From a bug during development of my debugger I found that recent nasm sometimes emits round parens into a listing file: https://hg.pushbx.org/ecm/ldebug/rev/2b14b7f9ed90 This is emitted in listing.c when it receives a OUT_RELADDR (as opposed to square brackets for OUT_ADDRESS or OUT_SEGMENT): https://github.com/netwide-assembler/nasm/blob/a916e4127b2eaa3bf40bddf3de9b0ceefc0d98a4/asm/listing.c#L259 Here's a small test case. It turns out that inter-section near calls and short jumps use the round parens while intra-section near calls and short jumps do not use any parens or brackets. In this example, I would usually consider the branches to quuux to be invalid due to the differing vstart while the branches to qux are more likely to be valid. However, in current lDebug there are no round parens emitted in the listing file at all. So to find invalid inter-section branches it would already help a lot if the assembler could warn about every reference which emits an OUT_RELADDR to the listing file. $ cat test.asm section foo call bar call qux call quuux jmp short bar jmp short qux jmp short quuux bar: section baz align=1 times 8 db 0 qux: section xyzzy align=16 vstart=0 quuux: $ nasm test.asm -l test.lst $ cat test.lst 1 2 section foo 3 00000000 E80C00 call bar 4 00000003 E8(0800) call qux 5 00000006 E8(0000) call quuux 6 00000009 EB04 jmp short bar 7 0000000B EB(08) jmp short qux 8 0000000D EB(00) jmp short quuux 9 10 bar: 11 section baz align=1 12 00000000 00<rep 8h> times 8 db 0 13 qux: 14 15 section xyzzy align=16 vstart=0 16 quuux: $ podhex test 000000 E8 0C 00 E8 11 00 E8 F7-FF EB 04 EB 0A EB F1 00 >................< 000010 00 00 00 00 00 00 00 >.......< 000017 $
This patch works for me: nasmlist$ git diff diff --git a/asm/listing.c b/asm/listing.c index 186b8b4e..4e6d6176 100644 --- a/asm/listing.c +++ b/asm/listing.c @@ -257,6 +257,13 @@ static void list_output(const struct out_data *data) offset += size; break; case OUT_RELADDR: + /*! + *!out-reladdr [off] inter-section relative relocation + *! warns that a relative relocation crosses a + *! section boundary. + */ + nasm_warn(WARN_OUT_RELADDR, + "inter-section relative relocation"); list_address(offset, "()", data->toffset, size); break; case OUT_RESERVE:
Having this as an optional default-off warning seems reasonable, although it is probably in the wrong place in the code. The usage case seems to be pretty unique to your case, but that doesn't mean it isn't a valid request.

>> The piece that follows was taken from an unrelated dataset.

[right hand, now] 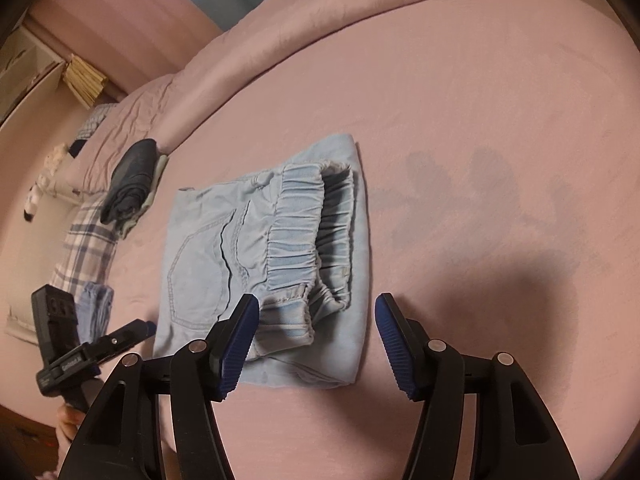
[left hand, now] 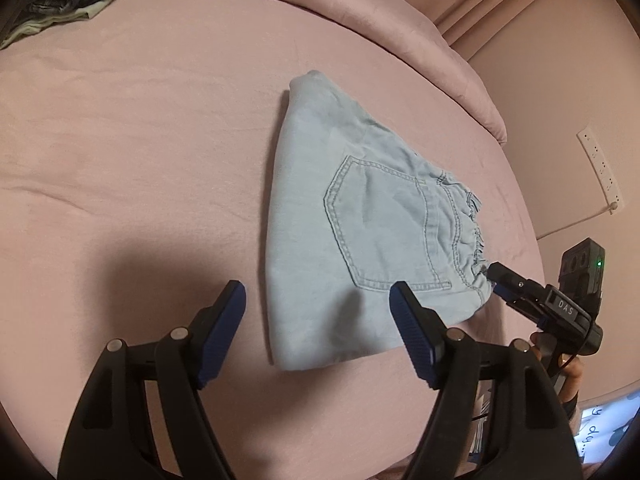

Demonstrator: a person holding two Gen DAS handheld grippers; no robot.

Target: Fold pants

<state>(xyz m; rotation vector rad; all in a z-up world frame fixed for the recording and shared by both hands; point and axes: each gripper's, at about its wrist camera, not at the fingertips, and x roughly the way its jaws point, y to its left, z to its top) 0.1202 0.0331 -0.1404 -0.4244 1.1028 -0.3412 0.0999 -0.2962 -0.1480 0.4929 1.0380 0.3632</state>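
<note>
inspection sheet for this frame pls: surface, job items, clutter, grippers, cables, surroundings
Surface: pink bed sheet, lightly creased, shadows across it.
Job's things: light blue pants folded into a compact stack, back pocket up, elastic waistband on top.
Clutter: dark folded clothes on a pale garment; plaid fabric at the bed edge.
Grippers: left gripper open, right finger over the stack's near edge; right gripper open at the waistband end, holding nothing.
Cables: thin cable on the right gripper's handle; wall cord below power strip.
Surroundings: pink duvet, pink wall.
</note>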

Code checked in: 73676357de6bf4028a9ccfb0bd443ed57935870c This should be in nasm-2.16.02-rc2.
This is at https://github.com/netwide-assembler/nasm/commit/e64ae0a0c68edccf544c915a6cc65a562f1629b4 > This usually normal, but may not be handled by all possible target environments I think you're missing an "is" in all these lines.
Oops, my old tab seems to have changed the resolution status.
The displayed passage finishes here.